Data protection and security

Security is a necessary but not sufficient element to safeguard rights and freedoms of people regarding personal data protection. In addition, if security measures are not aimed at protecting said rights but to achieving other objectives, they may actually pose a threat to freedom.

Just imagine for a moment that we are walking down the street and we are approached by someone who claims to have a lot of information about our family. A stranger who might tell us, for example, that he knows our children, their names, the school they attend and their friends’ names. He tells us about their trouble with certain courses and gives detailed advice on how we should help them, he shares their secrets in detail and all the problems they have recently had with some classmates, whom he knows as well. And not only about our children, but also about our partner, relatives, friends...

That same person says that this is just a small part of the information he has, but we do not need to worry:  He is doing the right thing for us and all such data are safe in his power. He has all necessary certifications that ensure there will be no problem which may jeopardize the confidentiality, integrity and availability of the data he has.
Would the fact that a stranger had all the information about our family, down to the smallest personal detail, although theoretically safely, reassure us? Until now, the answer in the forums where this question has been made has always been negative, and the shared, general feeling is that some sort of interference in family life, in our privacy and personal matters is happening. Furthermore, so much security in the processes of storing and collecting these data, our data, would frighten us, as we cannot expect data security to replace data protection. Unfortunately, we are familiar with the historical fact that security and fundamental rights did not always go together.

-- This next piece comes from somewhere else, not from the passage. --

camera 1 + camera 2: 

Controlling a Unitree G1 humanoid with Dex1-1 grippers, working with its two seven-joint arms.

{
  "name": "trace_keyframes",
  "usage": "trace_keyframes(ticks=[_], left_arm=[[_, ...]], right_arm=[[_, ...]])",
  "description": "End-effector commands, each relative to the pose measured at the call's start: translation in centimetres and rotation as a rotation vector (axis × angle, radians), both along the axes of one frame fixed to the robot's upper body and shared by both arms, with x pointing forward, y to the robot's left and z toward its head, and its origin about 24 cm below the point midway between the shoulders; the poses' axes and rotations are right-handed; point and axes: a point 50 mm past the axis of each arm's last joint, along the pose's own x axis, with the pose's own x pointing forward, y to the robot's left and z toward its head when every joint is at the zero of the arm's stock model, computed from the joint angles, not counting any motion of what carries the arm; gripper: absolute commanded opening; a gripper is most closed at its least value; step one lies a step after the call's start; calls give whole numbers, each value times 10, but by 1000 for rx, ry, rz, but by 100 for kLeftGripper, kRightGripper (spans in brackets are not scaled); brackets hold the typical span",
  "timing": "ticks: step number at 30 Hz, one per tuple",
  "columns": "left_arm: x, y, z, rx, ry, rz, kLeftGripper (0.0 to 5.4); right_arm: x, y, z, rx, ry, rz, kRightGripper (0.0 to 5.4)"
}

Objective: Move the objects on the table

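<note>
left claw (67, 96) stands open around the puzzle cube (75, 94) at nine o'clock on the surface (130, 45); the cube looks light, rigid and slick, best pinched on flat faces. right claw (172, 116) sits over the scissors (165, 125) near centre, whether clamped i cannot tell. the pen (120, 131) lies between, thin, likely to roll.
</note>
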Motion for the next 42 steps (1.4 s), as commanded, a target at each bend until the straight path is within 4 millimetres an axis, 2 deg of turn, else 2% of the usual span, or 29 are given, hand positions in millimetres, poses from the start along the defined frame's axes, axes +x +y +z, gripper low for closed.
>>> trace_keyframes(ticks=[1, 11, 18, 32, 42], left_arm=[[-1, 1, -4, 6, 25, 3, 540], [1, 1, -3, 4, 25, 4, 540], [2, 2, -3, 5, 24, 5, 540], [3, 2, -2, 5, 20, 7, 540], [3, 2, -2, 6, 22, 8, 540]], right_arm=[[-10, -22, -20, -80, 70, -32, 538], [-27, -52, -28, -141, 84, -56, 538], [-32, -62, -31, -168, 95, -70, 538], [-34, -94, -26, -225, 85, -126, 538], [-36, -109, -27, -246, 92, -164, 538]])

Data protection is a human right that was born linked to the Universal Declaration of Human Rights proclaimed by the United Nations General Assembly in 1948 with the objective of safeguarding human dignity, and as an instrument to fight oppression, impunity and affronts to human dignity. This right is aimed at protecting human dignity from the invasion that the collection and excessive processing of personal data entails. Its goal is to establish a framework of guarantees that makes it possible to exercise fundamental human rights and freedoms and to prevent the use of personal information from being indiscriminately used against such rights and freedoms that are inherent to every human being.

Article 12 of the Universal Declaration of Human Rights clearly states the goal of this fundamental right:

12 No one shall be subjected to arbitrary interference with his privacy, family, home or correspondence, nor to attacks upon his honour and reputation. Everyone has the right to the protection of the law against such interference or attacks.

The Declaration of Human Rights also states the need to extend the rights and freedoms it provides to every person, and this is declared in article 2:

2.1. Everyone is entitled to all the rights and freedoms set forth in this Declaration, without distinction of any kind, such as race, colour, sex, language, religion, political or other opinion, national or social origin, property, birth or other status.

2.2. Furthermore, no distinction shall be made on the basis of the political, jurisdictional or international status of the country or territory to which a person belongs, whether it be independent, trust, non-self-governing or under any other limitation of sovereignty.

The right to data protection inherits this need to protect in a special way any information regarding people that includes information on the race, colour, sexual orientation, religion, political opinion with the aim of allowing the human rights to be applicable to everyone, regardless of these factors. Information security does not protect people from the potential abuse they may suffer as a result of these factors.

Information security is aimed at keeping integrity, availability and confidentiality by using technical material and organisational resources that are suitable and proportionate to achieve one or several goals. These may be diverse: ensuring business continuity, the State’s security, avoid fraud, preserving institutional image or, for example, guaranteeing privacy.

The technical and organisational measures to guarantee personal data security are part of the guarantees that make it possible to implement data protection effectively. But for such measures to be truly privacy-oriented, the selection and implementation of information security is an additional step in the process of applying data protection principles. The process of managing the right to data protection begins by establishing the lawfulness of the processing and continues with the application of the principles of loyalty, transparency, purpose, proportionality, accuracy, limitation, application of rights, proactive responsibility and, finally and arising from the requirements established by the implementation of all the previous ones, the security measures.

Under no circumstance is information security a previous element, nor can it precede or replace the rest of the principles. The analysis of information security is not the starting point for the effective implementation of data protection in an entity, but the last stage in the process of implementing a privacy policy, as information security does not care about fundamental rights. Fundamental rights are taken care of by data protection and security is made available to data protection in the path to attain the lawfulness of the processing. The technical and organisational measures needed to ensure the confidentiality, integrity and availability of information must be aimed at implementing data protection principles to guarantee the rights and freedoms of individuals in a State governed by the rule of law, even beyond a potential breach of the rule of law. Information security is a necessary but not sufficient resource to guarantee the fundamental right to the protection of personal data.